● What the exercise asks
What do the lines from the top of the data through the line with "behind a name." say? Quote them exactly and include both ends.

[Dataset excerpt Boundary: Start]

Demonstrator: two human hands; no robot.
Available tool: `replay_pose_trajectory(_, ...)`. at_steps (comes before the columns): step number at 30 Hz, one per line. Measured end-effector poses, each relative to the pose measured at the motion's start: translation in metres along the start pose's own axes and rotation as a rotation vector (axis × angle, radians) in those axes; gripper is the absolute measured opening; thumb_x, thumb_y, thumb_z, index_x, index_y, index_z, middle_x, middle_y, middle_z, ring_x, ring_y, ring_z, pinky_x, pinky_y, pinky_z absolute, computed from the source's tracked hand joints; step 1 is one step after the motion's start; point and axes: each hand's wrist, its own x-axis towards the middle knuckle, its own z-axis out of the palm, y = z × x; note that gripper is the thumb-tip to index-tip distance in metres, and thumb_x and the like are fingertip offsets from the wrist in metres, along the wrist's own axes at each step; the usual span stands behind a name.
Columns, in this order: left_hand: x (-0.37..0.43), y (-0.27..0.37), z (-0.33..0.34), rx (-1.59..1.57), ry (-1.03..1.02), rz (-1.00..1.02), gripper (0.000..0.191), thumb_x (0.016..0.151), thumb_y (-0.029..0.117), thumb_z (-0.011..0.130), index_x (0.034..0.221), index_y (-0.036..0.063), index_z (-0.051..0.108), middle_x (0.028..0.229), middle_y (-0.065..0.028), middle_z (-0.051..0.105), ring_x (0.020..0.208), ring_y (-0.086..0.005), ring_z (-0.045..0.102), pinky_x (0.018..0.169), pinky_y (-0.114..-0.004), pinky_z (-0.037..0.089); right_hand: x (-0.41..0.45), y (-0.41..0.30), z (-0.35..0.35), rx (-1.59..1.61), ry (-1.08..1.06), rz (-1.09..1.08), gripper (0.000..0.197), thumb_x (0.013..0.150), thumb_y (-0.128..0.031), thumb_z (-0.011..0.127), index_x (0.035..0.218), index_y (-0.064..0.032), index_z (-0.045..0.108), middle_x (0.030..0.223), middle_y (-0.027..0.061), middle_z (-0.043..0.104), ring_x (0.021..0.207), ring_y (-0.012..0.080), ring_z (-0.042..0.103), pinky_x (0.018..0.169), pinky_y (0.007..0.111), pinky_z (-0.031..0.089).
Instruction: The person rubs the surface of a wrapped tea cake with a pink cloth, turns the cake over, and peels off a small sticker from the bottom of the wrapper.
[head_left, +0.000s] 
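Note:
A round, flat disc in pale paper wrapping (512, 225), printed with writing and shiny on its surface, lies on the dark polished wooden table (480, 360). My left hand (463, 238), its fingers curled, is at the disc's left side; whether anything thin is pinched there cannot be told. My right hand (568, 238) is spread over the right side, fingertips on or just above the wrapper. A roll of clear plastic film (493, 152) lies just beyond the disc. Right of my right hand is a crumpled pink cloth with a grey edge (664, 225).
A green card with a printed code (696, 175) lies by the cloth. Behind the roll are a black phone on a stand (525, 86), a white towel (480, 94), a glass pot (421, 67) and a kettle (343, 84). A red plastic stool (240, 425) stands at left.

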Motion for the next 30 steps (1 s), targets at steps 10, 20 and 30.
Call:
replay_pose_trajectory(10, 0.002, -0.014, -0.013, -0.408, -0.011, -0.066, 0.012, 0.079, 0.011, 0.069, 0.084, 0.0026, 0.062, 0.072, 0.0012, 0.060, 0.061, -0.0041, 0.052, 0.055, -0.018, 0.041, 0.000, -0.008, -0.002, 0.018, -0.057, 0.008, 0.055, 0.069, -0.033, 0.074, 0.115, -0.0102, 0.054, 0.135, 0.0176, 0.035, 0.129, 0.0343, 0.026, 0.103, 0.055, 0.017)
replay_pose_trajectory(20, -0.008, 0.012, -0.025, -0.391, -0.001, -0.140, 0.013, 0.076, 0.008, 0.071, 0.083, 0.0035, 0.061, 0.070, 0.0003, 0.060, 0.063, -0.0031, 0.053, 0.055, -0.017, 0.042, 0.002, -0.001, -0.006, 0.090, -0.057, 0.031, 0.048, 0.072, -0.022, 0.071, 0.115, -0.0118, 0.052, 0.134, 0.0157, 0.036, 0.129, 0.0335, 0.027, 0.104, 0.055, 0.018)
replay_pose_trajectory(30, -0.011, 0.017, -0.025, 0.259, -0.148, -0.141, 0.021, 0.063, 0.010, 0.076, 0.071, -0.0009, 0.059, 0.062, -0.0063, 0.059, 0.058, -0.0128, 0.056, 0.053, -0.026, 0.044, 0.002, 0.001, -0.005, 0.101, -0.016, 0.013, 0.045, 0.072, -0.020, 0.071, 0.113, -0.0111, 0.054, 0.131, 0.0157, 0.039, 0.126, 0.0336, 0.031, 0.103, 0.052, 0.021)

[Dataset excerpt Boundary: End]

● Task output
Demonstrator: two human hands; no robot.
Available tool: `replay_pose_trajectory(_, ...)`. at_steps (comes before the columns): step number at 30 Hz, one per line. Measured end-effector poses, each relative to the pose measured at the motion's start: translation in metres along the start pose's own axes and rotation as a rotation vector (axis × angle, radians) in those axes; gripper is the absolute measured opening; thumb_x, thumb_y, thumb_z, index_x, index_y, index_z, middle_x, middle_y, middle_z, ring_x, ring_y, ring_z, pinky_x, pinky_y, pinky_z absolute, computed from the source's tracked hand joints; step 1 is one step after the motion's start; point and axes: each hand's wrist, its own x-axis towards the middle knuckle, its own z-axis out of the palm, y = z × x; note that gripper is the thumb-tip to index-tip distance in metres, and thumb_x and the like are fingertip offsets from the wrist in metres, along the wrist's own axes at each step; the usual span stands behind a name.

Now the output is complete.